Which lines below include the string "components"? Please show each one.

* * *

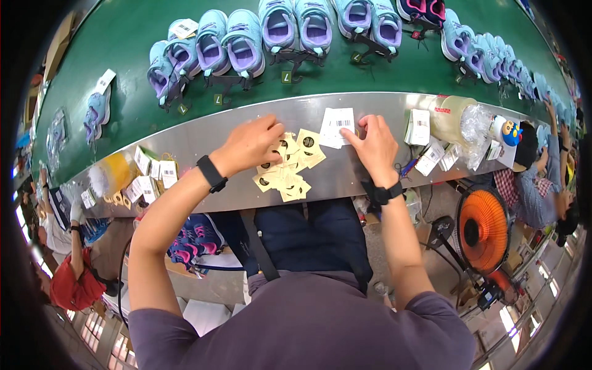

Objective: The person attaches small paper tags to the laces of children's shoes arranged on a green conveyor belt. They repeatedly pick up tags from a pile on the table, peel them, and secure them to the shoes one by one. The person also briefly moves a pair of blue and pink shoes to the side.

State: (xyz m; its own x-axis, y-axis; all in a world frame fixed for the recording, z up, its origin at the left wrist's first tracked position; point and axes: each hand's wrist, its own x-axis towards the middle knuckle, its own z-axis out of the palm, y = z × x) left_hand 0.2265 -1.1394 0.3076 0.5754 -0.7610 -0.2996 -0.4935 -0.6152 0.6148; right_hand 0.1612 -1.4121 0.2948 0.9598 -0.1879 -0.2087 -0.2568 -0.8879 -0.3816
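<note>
My left hand [251, 147] is curled over the left edge of a loose pile of small yellow cards [295, 180] with dark round prints. Its fingertips meet the cards, but the fingers hide what is between them. To the right of that pile lies a short stack of white barcode cards [338, 122] on the metal ledge. My right hand [375, 147] is beside this stack, its thumb touching the right edge of the top card. The index finger is raised apart from the thumb, and the other fingers are loosely bent.
Light-blue shoes [243, 43] on black hangers line the green belt [139, 74] beyond the metal ledge [216, 126]. Tag bundles [148, 169] sit at left, and more tag stacks [419, 126] at right by a plastic-wrapped roll [453, 114]. An orange fan [482, 229] stands lower right. Co-workers are at both sides.
</note>
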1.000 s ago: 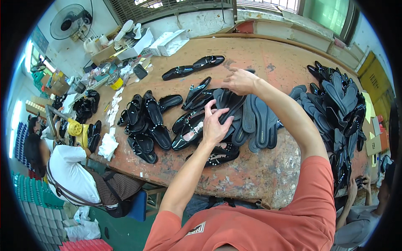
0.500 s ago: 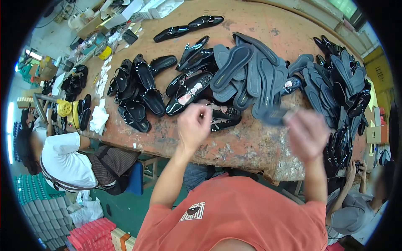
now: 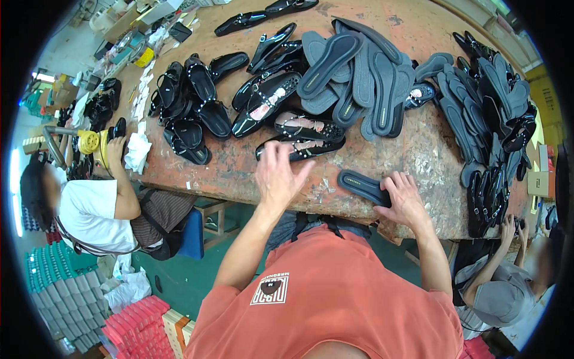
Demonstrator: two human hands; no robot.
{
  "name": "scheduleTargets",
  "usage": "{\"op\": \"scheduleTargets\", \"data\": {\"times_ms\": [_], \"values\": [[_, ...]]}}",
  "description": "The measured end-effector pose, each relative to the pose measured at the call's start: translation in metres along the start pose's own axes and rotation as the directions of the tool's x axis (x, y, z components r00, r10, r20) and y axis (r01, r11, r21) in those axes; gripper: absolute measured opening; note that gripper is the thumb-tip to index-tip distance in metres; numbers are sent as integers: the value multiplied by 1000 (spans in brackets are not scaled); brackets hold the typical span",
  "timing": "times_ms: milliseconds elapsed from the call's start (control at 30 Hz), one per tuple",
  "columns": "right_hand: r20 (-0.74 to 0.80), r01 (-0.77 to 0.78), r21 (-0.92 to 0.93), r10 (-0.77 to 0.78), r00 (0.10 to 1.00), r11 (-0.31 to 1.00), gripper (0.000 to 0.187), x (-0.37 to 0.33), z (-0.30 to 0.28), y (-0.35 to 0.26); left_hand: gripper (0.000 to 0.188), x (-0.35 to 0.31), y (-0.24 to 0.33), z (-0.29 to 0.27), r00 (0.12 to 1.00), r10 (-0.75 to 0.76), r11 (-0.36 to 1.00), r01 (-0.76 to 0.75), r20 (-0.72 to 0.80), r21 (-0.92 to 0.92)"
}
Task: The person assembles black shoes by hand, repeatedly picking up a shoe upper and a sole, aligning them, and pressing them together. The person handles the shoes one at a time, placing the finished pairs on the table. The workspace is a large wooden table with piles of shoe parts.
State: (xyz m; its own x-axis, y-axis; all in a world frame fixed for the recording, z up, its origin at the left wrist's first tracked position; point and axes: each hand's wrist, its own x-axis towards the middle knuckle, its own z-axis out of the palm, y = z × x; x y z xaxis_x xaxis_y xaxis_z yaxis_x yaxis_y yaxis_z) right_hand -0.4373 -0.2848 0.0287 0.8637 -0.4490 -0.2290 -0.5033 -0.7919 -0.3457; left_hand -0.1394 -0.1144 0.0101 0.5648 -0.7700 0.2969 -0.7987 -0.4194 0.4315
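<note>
In the head view, near the centre of the dial, spreads the left hand [image 3: 277, 178] wide, thumb well apart from the fingers, holding nothing. With these fingertips, overlaps a glossy black strapped flat [image 3: 326, 148]; cannot tell whether touching. Between 3 and 4 o'clock, clasps with the right hand [image 3: 403, 197] one end of a dark insole [image 3: 359, 183], fingers and thumb drawn narrowly about it. At 3 o'clock, the free end of the same insole, thin, long and rounded, over the near part of a scuffed, flaking, reddish-brown table [image 3: 430, 155]. At 12 o'clock, another patent flat [image 3: 290, 124], pale pinkish material inside. Toward 1 o'clock, matte grey insoles [image 3: 363, 84], waisted in shape, overlapping in a loose pile. At 2 o'clock, a larger mixed heap [image 3: 513, 102] of grey insoles and shiny black shoes. Between 10 and 11, clustered black shoes [image 3: 200, 84], smooth-soled inside. At 9 o'clock, crumpled white paper [image 3: 138, 152], soft-creased, near a yellow machine [image 3: 89, 142]. Toward 8, a co-worker [image 3: 92, 218] in white cloth.
</note>
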Motion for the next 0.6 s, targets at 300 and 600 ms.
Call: {"op": "scheduleTargets", "data": {"times_ms": [300,600], "values": [[-84,-56,129,67,994,990,50,-9,9,-15,34,-66,-90,-28,990,-71,965,38,-121,-259],[-261,-163,446,302,917,880,51,-5,30,-28,51,-112,-92,-19,858,-507,638,439,85,-632]]}}
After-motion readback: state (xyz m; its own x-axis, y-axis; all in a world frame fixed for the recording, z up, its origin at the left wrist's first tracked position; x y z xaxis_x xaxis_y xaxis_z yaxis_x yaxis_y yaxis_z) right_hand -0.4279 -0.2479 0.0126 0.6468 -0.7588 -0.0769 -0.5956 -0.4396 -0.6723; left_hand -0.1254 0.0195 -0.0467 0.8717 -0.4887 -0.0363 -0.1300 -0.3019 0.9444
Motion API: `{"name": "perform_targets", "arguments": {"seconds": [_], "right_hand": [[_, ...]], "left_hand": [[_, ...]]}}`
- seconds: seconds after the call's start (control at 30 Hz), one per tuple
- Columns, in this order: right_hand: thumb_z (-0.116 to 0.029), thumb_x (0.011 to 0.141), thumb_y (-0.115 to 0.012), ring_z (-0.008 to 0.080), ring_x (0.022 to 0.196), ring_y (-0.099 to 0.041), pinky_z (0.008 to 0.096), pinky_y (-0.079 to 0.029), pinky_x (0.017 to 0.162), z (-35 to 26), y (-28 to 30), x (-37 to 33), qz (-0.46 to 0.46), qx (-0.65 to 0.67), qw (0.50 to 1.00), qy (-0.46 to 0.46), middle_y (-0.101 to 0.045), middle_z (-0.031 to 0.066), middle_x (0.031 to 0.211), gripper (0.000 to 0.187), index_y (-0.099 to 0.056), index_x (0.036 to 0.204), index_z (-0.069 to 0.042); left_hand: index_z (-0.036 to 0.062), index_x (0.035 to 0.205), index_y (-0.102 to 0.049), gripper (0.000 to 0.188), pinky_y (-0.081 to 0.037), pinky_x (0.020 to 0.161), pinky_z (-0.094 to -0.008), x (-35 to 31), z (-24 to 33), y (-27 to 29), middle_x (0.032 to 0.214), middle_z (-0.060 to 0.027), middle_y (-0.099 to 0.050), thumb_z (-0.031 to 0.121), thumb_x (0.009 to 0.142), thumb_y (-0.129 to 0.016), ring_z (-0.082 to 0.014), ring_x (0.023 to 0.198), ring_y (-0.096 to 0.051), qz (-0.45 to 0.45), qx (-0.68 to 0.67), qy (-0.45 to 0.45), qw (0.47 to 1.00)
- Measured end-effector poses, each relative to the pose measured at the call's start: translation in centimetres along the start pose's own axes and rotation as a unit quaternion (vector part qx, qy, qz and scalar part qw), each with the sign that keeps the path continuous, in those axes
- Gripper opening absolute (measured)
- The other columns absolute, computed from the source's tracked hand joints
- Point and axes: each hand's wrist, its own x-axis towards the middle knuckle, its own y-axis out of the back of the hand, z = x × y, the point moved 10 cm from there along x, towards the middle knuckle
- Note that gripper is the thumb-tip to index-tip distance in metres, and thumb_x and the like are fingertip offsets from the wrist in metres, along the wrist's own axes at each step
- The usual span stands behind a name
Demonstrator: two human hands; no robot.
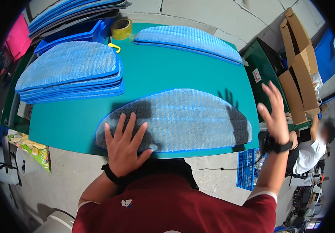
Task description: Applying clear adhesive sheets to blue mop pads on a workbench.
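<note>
Left fingers (129, 127) splay on the pad (190, 120), right fingers (277, 97) hang parted, empty, an unreadable label (257, 75) beyond.

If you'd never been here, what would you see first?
Probably the big fuzzy pad at the green table's front edge, with the left grip spread on it. Then the right grip, raised at the right, and the blue-edged stack at the table's left.
</note>
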Motion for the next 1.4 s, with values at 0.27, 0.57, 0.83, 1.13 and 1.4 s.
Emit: {"name": "perform_targets", "arguments": {"seconds": [0.27, 0.57, 0.83, 1.13, 1.4], "right_hand": [[-0.031, 0.083, -0.059, 0.0281, 0.117, -0.045, 0.0345, -0.037, 0.095, 10.6, -5.6, 17.5, 0.003, 0.208, 0.974, -0.091, -0.048, 0.0221, 0.123, 0.055, -0.043, 0.124, 0.002], [-0.035, 0.08, -0.057, 0.0317, 0.095, -0.056, 0.0392, -0.048, 0.075, 32.0, -19.9, 17.2, -0.005, 0.191, 0.902, -0.387, -0.052, 0.0148, 0.12, 0.048, -0.055, 0.116, -0.004], [-0.047, 0.08, -0.054, 0.0278, 0.097, -0.051, 0.0431, -0.041, 0.08, 34.6, -25.2, 16.4, 0.129, 0.449, 0.728, -0.501, -0.048, 0.0154, 0.124, 0.064, -0.046, 0.125, -0.001], [-0.016, 0.077, -0.061, 0.0336, 0.089, -0.056, 0.0403, -0.045, 0.079, 10.9, -13.0, 24.0, 0.256, -0.046, 0.964, 0.054, -0.062, 0.0135, 0.092, 0.02, -0.065, 0.092, -0.004], [0.006, 0.072, -0.064, 0.0122, 0.068, -0.056, 0.0238, -0.045, 0.059, -15.7, 3.6, 16.7, 0.362, 0.174, 0.863, 0.306, -0.06, 0.0053, 0.083, 0.019, -0.058, 0.086, -0.006]], "left_hand": [[0.0077, 0.114, -0.057, 0.053, -0.012, 0.101, -0.0561, 0.2, -0.3, 0.3, 0.13, -0.0181, -0.043, 0.046, 0.078, -0.051, -0.0365, 0.124, -0.034, 0.01, -0.008, 0.017, 1.0], [0.0091, 0.111, -0.058, 0.049, -0.013, 0.1, -0.0588, 0.4, -0.7, -0.1, 0.127, -0.019, -0.045, 0.045, 0.078, -0.051, -0.0385, 0.122, -0.036, -0.008, -0.019, 0.021, 1.0], [0.0114, 0.106, -0.062, 0.049, -0.012, 0.101, -0.0574, 0.2, -1.2, -0.2, 0.123, -0.0173, -0.049, 0.05, 0.081, -0.046, -0.0364, 0.119, -0.039, 0.002, -0.005, 0.024, 1.0], [0.0128, 0.108, -0.06, 0.046, -0.016, 0.098, -0.0585, 0.1, -1.0, 0.5, 0.124, -0.0156, -0.049, 0.047, 0.078, -0.052, -0.0355, 0.118, -0.041, 0.027, -0.033, 0.021, 0.999], [0.0139, 0.114, -0.056, 0.053, -0.025, 0.095, -0.0572, -0.7, -0.9, 2.0, 0.126, -0.0132, -0.047, 0.037, 0.067, -0.065, -0.0309, 0.119, -0.041, 0.087, -0.051, 0.02, 0.995]]}}
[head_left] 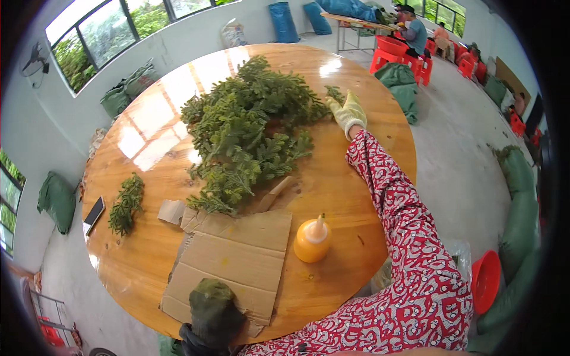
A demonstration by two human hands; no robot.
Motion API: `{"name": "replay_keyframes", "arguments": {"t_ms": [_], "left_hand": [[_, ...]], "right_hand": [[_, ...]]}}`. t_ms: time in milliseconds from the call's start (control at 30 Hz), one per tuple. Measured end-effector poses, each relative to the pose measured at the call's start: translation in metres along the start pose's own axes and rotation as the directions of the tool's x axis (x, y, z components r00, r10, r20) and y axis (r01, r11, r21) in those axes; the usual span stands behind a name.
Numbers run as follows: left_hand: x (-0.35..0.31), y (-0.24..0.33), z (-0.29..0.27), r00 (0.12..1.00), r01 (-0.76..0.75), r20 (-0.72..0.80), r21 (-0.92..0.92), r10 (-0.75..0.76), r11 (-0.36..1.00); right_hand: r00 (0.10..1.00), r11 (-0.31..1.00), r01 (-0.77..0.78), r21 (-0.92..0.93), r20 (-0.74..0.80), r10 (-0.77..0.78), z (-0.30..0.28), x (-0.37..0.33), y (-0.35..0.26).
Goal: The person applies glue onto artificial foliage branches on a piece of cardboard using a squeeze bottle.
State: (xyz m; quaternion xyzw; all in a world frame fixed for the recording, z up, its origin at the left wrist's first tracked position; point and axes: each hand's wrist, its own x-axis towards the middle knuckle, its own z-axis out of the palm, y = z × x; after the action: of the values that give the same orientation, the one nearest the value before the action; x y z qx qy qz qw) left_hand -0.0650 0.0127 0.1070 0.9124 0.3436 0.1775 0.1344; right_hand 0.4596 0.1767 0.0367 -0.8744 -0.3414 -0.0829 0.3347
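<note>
Two gloved hands are working: the right hand (347,111) is reaching far across the table (356,196), its fingers closing on a small green sprig (334,94) just right of the big pile of branches (249,130). The left hand (196,341) is gripping a dark green bundle (214,311) over one cardboard sheet (231,261). One orange bottle (313,239) is standing between them.

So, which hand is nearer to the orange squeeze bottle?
Left. The left hand, in a dark glove holding a green clump, rests on the cardboard close beside the orange squeeze bottle. The right hand reaches far across the table into the green sprigs.
</note>
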Motion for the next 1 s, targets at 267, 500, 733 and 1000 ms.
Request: {"name": "replay_keyframes", "arguments": {"t_ms": [267,500,733,1000], "left_hand": [[0.002,0.009,-0.011,0.993,0.060,0.100,-0.042,-0.055,0.997],[-0.003,0.014,-0.012,0.995,0.061,0.085,-0.018,-0.059,0.998],[-0.003,0.013,-0.004,0.999,0.037,0.033,0.005,-0.037,0.999],[-0.003,0.010,-0.011,0.998,-0.016,0.064,-0.049,0.019,0.999]], "right_hand": [[0.898,0.952,0.024,0.306,0.412,-0.155,0.016,-0.002,-0.102],[0.655,0.886,0.226,0.405,0.610,-0.446,0.008,-0.044,-0.148],[0.566,0.795,0.272,0.543,0.578,-0.588,0.012,-0.044,-0.141],[0.658,0.723,0.610,0.325,0.301,-0.690,-0.022,-0.055,-0.144]]}}
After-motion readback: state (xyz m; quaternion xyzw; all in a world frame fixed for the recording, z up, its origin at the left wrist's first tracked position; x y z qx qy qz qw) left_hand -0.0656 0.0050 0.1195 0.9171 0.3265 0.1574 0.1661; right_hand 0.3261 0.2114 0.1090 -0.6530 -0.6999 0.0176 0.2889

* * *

# Answer to the problem
  "description": "The measured end-effector pose, each relative to the pose measured at the call's start: translation in metres along the start pose's own axes and rotation as the directions of the tool's x axis (x, y, z components r00, r10, r20) and y axis (r01, r11, r21) in those axes; gripper: absolute measured opening; note that gripper is the thumb-tip to index-tip distance in metres; numbers are sent as integers: the value multiplied by 1000 (spans in brackets are not scaled); brackets hold the typical span",
Motion API: `{"name": "replay_keyframes", "arguments": {"t_ms": [_], "left_hand": [[_, ...]], "right_hand": [[_, ...]]}}`. t_ms: time in milliseconds from the call's start (control at 30 Hz), one per tuple. Measured end-effector poses, each relative to the pose measured at the call's start: translation in metres along the start pose's own axes and rotation as the directions of the tool's x axis (x, y, z components r00, r10, r20) and y axis (r01, r11, r21) in those axes; the usual span stands behind a name.

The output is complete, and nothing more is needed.